Exercise goal:
Please write out the lines of the data exactly, beginning with the first and ending with the line containing "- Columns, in"; leave the pictures behind.
━━━━━━━━━━━━━━━━━━━━
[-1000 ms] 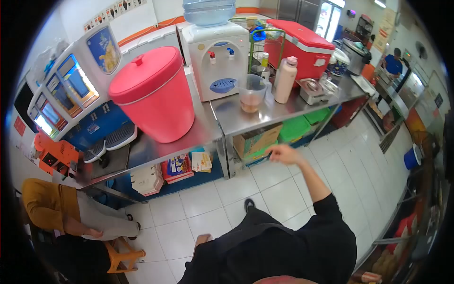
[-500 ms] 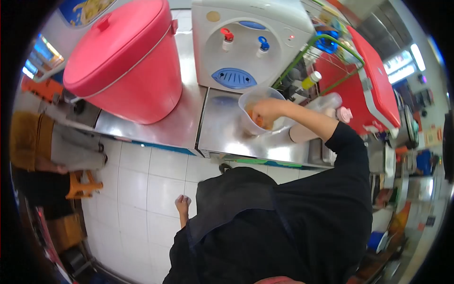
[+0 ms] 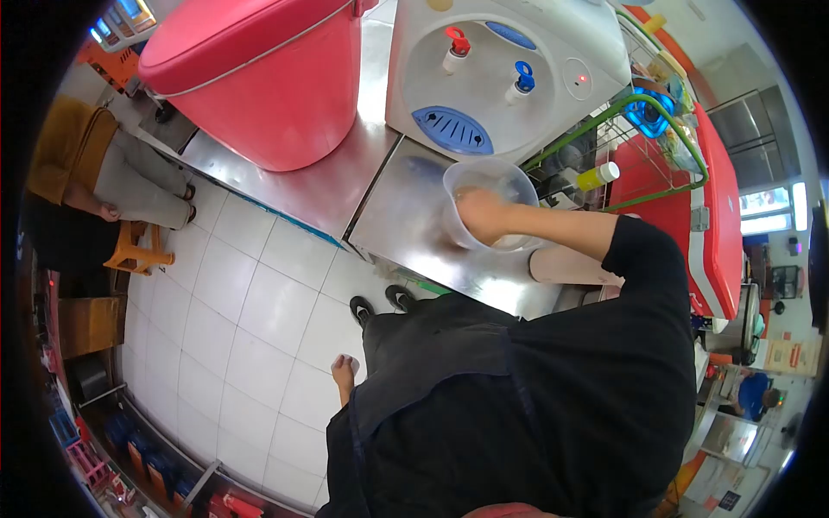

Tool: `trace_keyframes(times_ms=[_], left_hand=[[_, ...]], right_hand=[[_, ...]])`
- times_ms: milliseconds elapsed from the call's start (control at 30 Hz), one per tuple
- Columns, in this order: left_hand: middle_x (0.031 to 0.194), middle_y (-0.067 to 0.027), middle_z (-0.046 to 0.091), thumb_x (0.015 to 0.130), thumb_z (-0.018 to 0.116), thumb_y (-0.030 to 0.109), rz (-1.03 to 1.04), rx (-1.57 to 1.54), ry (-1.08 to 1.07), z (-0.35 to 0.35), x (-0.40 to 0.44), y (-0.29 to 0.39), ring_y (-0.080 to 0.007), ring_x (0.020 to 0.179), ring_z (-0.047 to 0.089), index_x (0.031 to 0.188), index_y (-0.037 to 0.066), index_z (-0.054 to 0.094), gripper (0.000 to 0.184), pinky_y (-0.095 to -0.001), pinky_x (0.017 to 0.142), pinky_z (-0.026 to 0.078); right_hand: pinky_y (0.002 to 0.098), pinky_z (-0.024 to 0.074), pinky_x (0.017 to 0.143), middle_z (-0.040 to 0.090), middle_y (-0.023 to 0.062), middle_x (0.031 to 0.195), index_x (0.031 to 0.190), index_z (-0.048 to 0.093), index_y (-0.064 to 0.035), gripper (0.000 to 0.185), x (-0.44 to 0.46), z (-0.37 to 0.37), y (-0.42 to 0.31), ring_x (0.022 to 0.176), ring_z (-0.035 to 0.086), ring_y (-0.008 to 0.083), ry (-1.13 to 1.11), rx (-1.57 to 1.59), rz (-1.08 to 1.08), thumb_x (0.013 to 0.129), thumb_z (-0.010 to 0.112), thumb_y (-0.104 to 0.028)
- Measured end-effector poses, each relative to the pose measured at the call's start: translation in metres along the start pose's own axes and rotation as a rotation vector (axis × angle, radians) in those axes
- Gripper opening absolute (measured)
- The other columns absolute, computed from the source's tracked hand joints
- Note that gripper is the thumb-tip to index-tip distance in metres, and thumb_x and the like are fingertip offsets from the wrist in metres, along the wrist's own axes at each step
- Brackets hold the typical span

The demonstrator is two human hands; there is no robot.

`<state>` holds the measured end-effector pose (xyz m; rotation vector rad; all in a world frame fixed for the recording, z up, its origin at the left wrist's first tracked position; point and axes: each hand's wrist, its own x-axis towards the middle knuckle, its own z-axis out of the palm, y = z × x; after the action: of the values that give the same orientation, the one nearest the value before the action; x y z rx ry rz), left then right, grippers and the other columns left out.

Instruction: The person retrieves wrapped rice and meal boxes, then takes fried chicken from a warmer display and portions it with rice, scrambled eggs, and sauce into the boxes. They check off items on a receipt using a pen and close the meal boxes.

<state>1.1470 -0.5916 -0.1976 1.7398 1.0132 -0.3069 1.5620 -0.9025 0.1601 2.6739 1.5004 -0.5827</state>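
My right hand reaches down into a translucent plastic tub on the steel counter. Its fingers are hidden inside the tub, so I cannot tell what they touch. Just right of the tub, a pale pink cylindrical container lies partly beneath my forearm. Away from the counter, my left hand hangs low at my side over the tiled floor. Its fingers are curled closed, with a whitish patch at them too small to name.
A white water dispenser stands behind the tub, beside a big lidded red bucket. To the right are a green wire rack, a yellow bottle with a white cap and a red cooler box. Another person stands at left near an orange stool.
My view has turned and shifted, so the counter things sit differently. My right hand stays in the tub, and the orange stuff seen by its fingers earlier is now hidden.
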Motion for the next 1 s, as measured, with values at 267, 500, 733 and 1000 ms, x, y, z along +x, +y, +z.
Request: trace_keyframes(times_ms=[267,500,733,1000], left_hand=[[0.122,-0.0234,0.056,0.081,0.060,0.017,-0.081,-0.192,0.120,-0.017,-0.004,0.012,-0.0295,0.113,0.055,0.121,-0.010,0.053,0.048,-0.0340,0.095,0.043],[0.121,-0.0230,0.057,0.078,0.061,0.016,-0.135,-0.207,0.106,-0.056,0.009,0.004,-0.0298,0.111,0.056,0.123,-0.009,0.052,0.052,-0.0347,0.094,0.044],[0.119,-0.0233,0.058,0.079,0.061,0.017,-0.067,-0.133,0.123,-0.080,0.029,-0.009,-0.0298,0.109,0.057,0.123,-0.009,0.051,0.052,-0.0349,0.092,0.045],[0.117,-0.0234,0.059,0.080,0.062,0.016,-0.096,-0.281,-0.032,-0.093,0.085,-0.040,-0.0299,0.107,0.058,0.122,-0.010,0.053,0.049,-0.0355,0.090,0.046]], right_hand=[[0.0444,0.0491,0.057,0.065,0.0141,0.070,0.065,0.067,-0.0110,0.009,-0.011,-0.014,-0.004,0.066,0.062,0.0347,0.031,0.097,0.196,0.065,0.059,-0.014],[0.0437,0.0488,0.056,0.065,0.0114,0.068,0.067,0.068,-0.0142,0.011,-0.017,-0.011,-0.008,0.066,0.062,0.0326,-0.004,0.075,0.324,0.063,0.058,-0.012],[0.0355,0.0477,0.061,0.064,0.0115,0.072,0.067,0.063,-0.0074,0.007,-0.044,-0.033,0.002,0.066,0.061,0.0252,0.106,0.335,0.349,0.066,0.061,-0.014],[0.0321,0.0478,0.081,0.060,0.0093,0.108,0.088,0.052,-0.0066,0.011,-0.096,-0.025,0.024,0.090,0.058,0.0180,0.616,1.710,0.342,0.085,0.048,-0.016]])
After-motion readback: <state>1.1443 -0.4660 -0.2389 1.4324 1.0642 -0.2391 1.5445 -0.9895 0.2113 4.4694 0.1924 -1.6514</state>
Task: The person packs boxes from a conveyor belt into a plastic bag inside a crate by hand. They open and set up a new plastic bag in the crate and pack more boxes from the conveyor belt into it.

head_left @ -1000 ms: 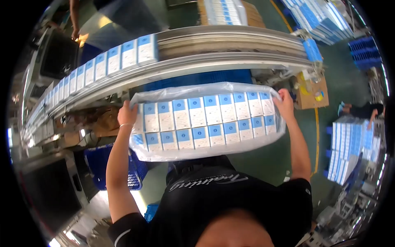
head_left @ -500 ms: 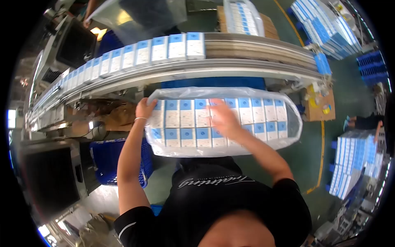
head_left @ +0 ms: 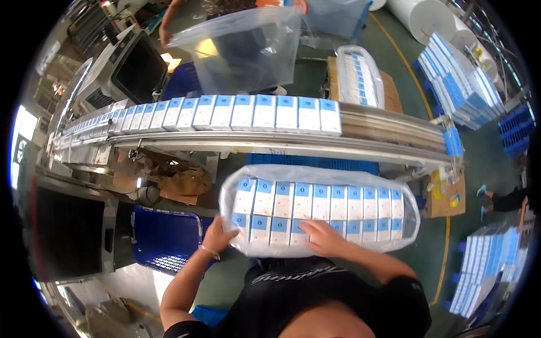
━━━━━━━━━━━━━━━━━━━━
Result for this task:
[-1000 ms] 
[-500 ms] 
[+0 ms] 

Tool: `trace_keyframes(times_ms=[_], left_hand=[[_, ...]], right_hand=[[_, ...]])`
- times_ms: milliseconds elapsed from the call's start (control at 30 Hz), one per tuple
- Columns, in this order: left_hand: middle_x (0.031 to 0.194), middle_y (-0.067 to 0.027), middle_z (-0.046 to 0.091), thumb_x (0.015 to 0.130), thumb_z (-0.018 to 0.116), thumb_y (-0.030 to 0.109), rz (-1.03 to 1.04), rx (-1.57 to 1.54), ry (-1.08 to 1.07), z (-0.35 to 0.35), x (-0.40 to 0.44), y (-0.29 to 0.39), ring_y (-0.080 to 0.007), ring_x (0.020 to 0.179), ring_z (-0.047 to 0.089), index_x (0.031 to 0.188), index_y (-0.037 to 0.066), index_z (-0.054 to 0.094), gripper (0.000 to 0.184), pinky_y (-0.095 to -0.001), pinky_x (0.017 to 0.142), pinky_z (-0.026 to 0.078); right_hand: pinky_y (0.002 to 0.098), pinky_z (-0.024 to 0.074), pinky_x (0.017 to 0.143), middle_z (-0.040 to 0.090), middle_y (-0.023 to 0.062), middle_x (0.031 to 0.195), index_x (0.031 to 0.190), index_z (-0.048 to 0.093), index_y (-0.064 to 0.035), gripper (0.000 to 0.185), x (-0.44 to 0.46), z (-0.37 to 0.37), y (-0.42 to 0.31), ring_x (0.022 to 0.176), ring_z (-0.035 to 0.086), ring_y (-0.008 to 0.083), ry (-1.13 to 1.11), rx (-1.57 to 1.59), rz (-1.08 to 1.08), thumb_x (0.013 to 0.129), thumb_z (-0.010 to 0.112), thumb_y (-0.104 to 0.028)

There is nothing further in this answer.